A los once días, el joven vio desde lejos a un hombre misterioso que cruzaba el bosque camino a la ciudad tirando un carro. El hombre tapaba todo su cuerpo y su boca. ¿Será un flagelante? Pensó desanimado. Pero no. No era un flagelante, esos penitentes que cruzaban las ciudades pidiendo perdón por los pecados, repletos de cenizas, azotándose con látigos, sino un doctor de la peste. Me salvé, pensó el joven comerciante, que sentía que todavía tenía una chance de sobrevivir. No se sentía tan mal, salvo que cada pocas horas vomitaba sangre. Los doctores de la peste vestían de forma extraña, casi demoníaca, se cubrían de la peste con extraños ropajes y siniestras máscaras, aunque en general terminaban por contagiarse.

El joven comerciante analizó la situación brevemente. Darse a conocer podía representar su muerte inmediata. En aquellos días, junto a los flagelantes iban grupos que asesinaban sin piedad, hacían montañas de cadáveres y los prendían fuego. Ardían durante días. Judíos, moriscos, enfermos, todos ardían de la misma forma. Pero la desesperación era enorme del joven comerciante con la peste.

Buenos días, exclamó el joven.
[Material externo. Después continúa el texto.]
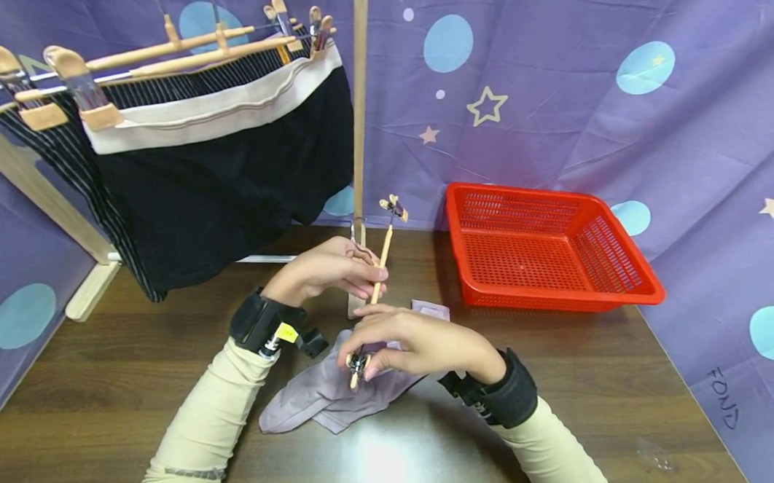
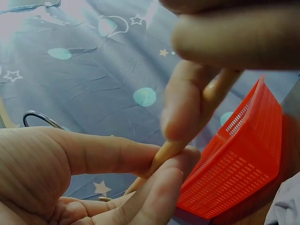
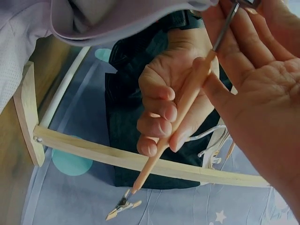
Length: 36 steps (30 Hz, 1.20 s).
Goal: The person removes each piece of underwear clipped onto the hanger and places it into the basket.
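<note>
My left hand [image 1: 339, 269] grips the wooden bar of a clip hanger [image 1: 383, 260], thumb and fingers around its middle. In the right wrist view that bar [image 3: 187, 98] slants past the curled left fingers. At the near end, my right hand [image 1: 425, 341] has thumb and index finger around a hanger clip [image 1: 356, 361]. The far clip [image 1: 395, 208] hangs free beyond the left hand. A mauve cloth garment [image 1: 329, 390] lies crumpled on the table beneath both hands; whether the near clip bites it cannot be told.
A red perforated basket [image 1: 561, 304] stands at the back right. On the left, a wooden rack [image 1: 357, 90] carries black shorts [image 1: 226, 184] and a striped garment [image 1: 61, 156] on clip hangers. A purple patterned cloth [image 1: 539, 131] hangs behind the brown table [image 1: 565, 378].
</note>
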Tool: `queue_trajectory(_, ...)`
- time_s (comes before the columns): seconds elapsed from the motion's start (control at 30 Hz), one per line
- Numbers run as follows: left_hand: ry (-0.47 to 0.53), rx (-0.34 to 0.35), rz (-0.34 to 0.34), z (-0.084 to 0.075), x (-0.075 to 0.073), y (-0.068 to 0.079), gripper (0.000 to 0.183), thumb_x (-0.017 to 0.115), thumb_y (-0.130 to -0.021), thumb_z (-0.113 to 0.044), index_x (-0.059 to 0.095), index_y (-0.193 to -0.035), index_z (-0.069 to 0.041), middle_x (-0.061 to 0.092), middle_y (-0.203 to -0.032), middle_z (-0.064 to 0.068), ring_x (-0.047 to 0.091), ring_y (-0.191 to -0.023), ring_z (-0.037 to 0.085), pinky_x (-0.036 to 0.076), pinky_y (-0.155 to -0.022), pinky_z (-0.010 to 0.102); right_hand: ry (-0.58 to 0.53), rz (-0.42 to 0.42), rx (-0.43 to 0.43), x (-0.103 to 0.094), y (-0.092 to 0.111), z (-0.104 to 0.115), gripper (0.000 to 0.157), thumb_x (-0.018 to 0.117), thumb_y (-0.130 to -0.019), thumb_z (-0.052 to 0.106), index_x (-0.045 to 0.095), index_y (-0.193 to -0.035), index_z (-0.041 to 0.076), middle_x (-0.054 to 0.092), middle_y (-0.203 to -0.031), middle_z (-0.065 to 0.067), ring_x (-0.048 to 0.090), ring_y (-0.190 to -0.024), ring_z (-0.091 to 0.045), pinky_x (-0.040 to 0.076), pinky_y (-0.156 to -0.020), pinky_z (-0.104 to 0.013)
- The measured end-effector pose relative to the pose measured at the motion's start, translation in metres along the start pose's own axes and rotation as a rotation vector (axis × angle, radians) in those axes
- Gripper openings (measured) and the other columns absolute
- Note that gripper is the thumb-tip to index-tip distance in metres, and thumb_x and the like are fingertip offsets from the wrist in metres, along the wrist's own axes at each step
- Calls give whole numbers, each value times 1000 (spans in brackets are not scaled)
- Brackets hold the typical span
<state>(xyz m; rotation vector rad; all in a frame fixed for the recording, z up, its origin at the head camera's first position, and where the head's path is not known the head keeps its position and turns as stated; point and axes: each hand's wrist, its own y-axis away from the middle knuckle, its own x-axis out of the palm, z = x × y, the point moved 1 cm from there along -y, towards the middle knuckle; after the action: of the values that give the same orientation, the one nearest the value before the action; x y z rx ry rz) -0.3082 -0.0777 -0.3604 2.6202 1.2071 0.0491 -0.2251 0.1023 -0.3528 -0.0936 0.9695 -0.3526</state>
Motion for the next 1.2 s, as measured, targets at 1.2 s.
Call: queue_trajectory(1.2, 27, 54, -35, -4, 2, 1, 20, 64, -96, -10, 66, -104, 8, 76, -79, -1, 72, -72, 8, 61, -70, 23, -95, -178, -49, 3, -1, -1, 19, 78, -84, 1, 75, -102, 5, 74, -88, -2, 65, -90, -11, 53, -92, -27)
Buenos días, contestó el doctor de la peste, menos sorprendido de lo que imaginaba el joven comerciante. El doctor traía un enorme carro lleno de gente, apestados de diferente condición.  Inclusive el joven encontró en aquel siniestro grupo alguien que le parecía familiar. ¿Hacia dónde llevaba el doctor a este grupo de enfermos? Se preguntó el joven. ¿hacia dónde se dirigen? Preguntó. Súbase, replicó el doctor. Vamos a la trentina y usted claramente tiene la peste. ¿Y eso qué es?, increpó el joven. Pasarán treinta días confinados, lejos del resto de la ciudad.

El pueblo en cuarentena antes de que el vocablo aun existiera. Una cruel cuarentena, pesada e implacable. ¿Por qué entre aquellos bosques de robles y un puerto hermoso y abierto al Mar Adriático, aquella ciudad de poco más de diez mil habitantes tomaba aquella decisión?
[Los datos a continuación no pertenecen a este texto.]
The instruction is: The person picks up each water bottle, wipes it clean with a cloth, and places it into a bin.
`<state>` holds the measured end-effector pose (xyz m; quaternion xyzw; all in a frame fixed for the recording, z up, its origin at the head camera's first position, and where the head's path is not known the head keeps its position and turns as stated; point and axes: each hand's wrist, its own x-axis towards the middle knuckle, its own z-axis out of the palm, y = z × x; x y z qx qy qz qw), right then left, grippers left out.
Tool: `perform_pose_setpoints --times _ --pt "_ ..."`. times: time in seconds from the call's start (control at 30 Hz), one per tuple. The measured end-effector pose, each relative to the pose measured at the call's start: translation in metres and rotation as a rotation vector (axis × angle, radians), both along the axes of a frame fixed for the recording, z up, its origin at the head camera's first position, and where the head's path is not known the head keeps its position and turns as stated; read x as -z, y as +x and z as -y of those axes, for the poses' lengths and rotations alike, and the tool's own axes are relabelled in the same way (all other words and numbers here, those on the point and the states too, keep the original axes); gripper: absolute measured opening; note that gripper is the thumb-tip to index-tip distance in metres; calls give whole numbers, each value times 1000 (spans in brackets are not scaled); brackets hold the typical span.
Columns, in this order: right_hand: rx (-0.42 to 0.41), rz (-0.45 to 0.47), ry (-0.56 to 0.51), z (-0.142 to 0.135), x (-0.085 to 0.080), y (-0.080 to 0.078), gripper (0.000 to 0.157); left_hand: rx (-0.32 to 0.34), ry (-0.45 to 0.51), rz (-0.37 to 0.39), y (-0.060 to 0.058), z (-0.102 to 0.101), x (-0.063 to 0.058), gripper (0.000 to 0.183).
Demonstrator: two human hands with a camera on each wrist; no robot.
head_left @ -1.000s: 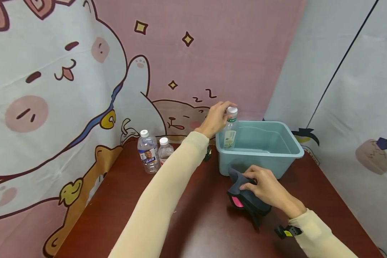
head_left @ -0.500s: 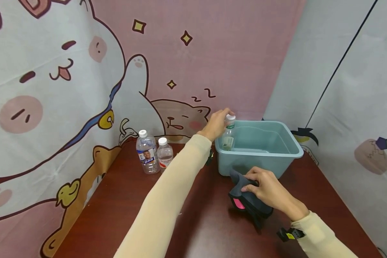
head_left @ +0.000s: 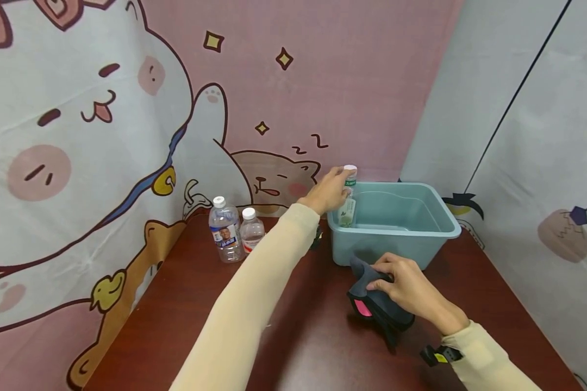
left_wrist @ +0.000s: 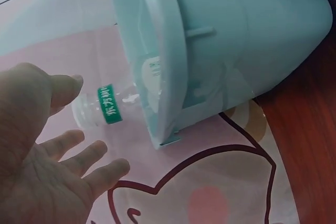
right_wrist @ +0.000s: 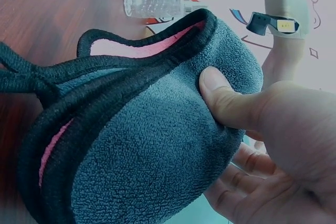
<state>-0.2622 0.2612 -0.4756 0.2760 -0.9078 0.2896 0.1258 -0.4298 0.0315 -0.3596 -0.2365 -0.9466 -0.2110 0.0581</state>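
In the head view my left hand (head_left: 330, 190) is at the back left corner of a light blue plastic tub (head_left: 396, 233). Its thumb and a finger pinch the white cap end of a clear plastic bottle (head_left: 347, 212), which stands partly inside the tub. The left wrist view shows the bottle's green neck band (left_wrist: 109, 104), with the other fingers spread apart from it. My right hand (head_left: 406, 282) pinches a folded dark grey terry cloth (head_left: 376, 301) in front of the tub. Black edging, a pink underside and a strap show on the cloth (right_wrist: 147, 156).
Two clear bottles with white caps stand at the table's back left: a larger one (head_left: 225, 233) with a blue label and a smaller one (head_left: 251, 231) with a red label. A cartoon-printed curtain (head_left: 283, 98) hangs behind the dark red table (head_left: 191, 326).
The bottle in my left hand first went lower into the tub's corner, then rose slightly. My right hand and the cloth have barely moved.
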Motion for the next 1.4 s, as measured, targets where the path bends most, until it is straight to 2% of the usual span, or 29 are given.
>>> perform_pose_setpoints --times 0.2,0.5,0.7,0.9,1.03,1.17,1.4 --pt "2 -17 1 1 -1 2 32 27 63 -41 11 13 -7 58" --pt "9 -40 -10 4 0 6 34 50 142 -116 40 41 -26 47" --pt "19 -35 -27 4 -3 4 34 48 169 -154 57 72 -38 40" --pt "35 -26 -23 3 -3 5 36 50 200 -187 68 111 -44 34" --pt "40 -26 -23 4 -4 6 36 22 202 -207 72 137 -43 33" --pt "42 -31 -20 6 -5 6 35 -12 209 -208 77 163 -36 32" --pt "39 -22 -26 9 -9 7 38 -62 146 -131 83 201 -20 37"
Aquello repercutió de forma extraña en el joven. Aislarlos suponía estar juntos. Había estado solo, escondiéndose y con temor hasta ese momento. Aislarse era compartir por lo menos hasta el final, algo con alguien. Nos quieren esconder, no aguantaremos treinta días, dijo un viejo desde dentro del carro, al que ya no le quedaba mucho más. Ragusa había creado la primera cuarentena de la historia, aunque al principio, en forma de trentina, 30 días recluidos en las afueras de la ciudad. Más adelante la trentina pasó a quarantina y de allí llega el término a nuestros días. Irracional como casi todo, el cuarenta está relacionado con la biblia. Cuarenta años vagaron los judíos junto a Moisés por el Sinaí, los cuarenta días de la cuaresma, la duración del diluvio o los días que Jesús vagó por el desierto.   

El misterioso doctor era Jacobo de Padua, quien había ideado aquel sistema para frenar la peste. La trentina se convirtió rápidamente en cuarentena.

El joven no dudó y subió al carro. Era por lejos quien mejor estaba de aquel grupo, el hedor era insoportable, se sintió afortunado por un momento y sonrió.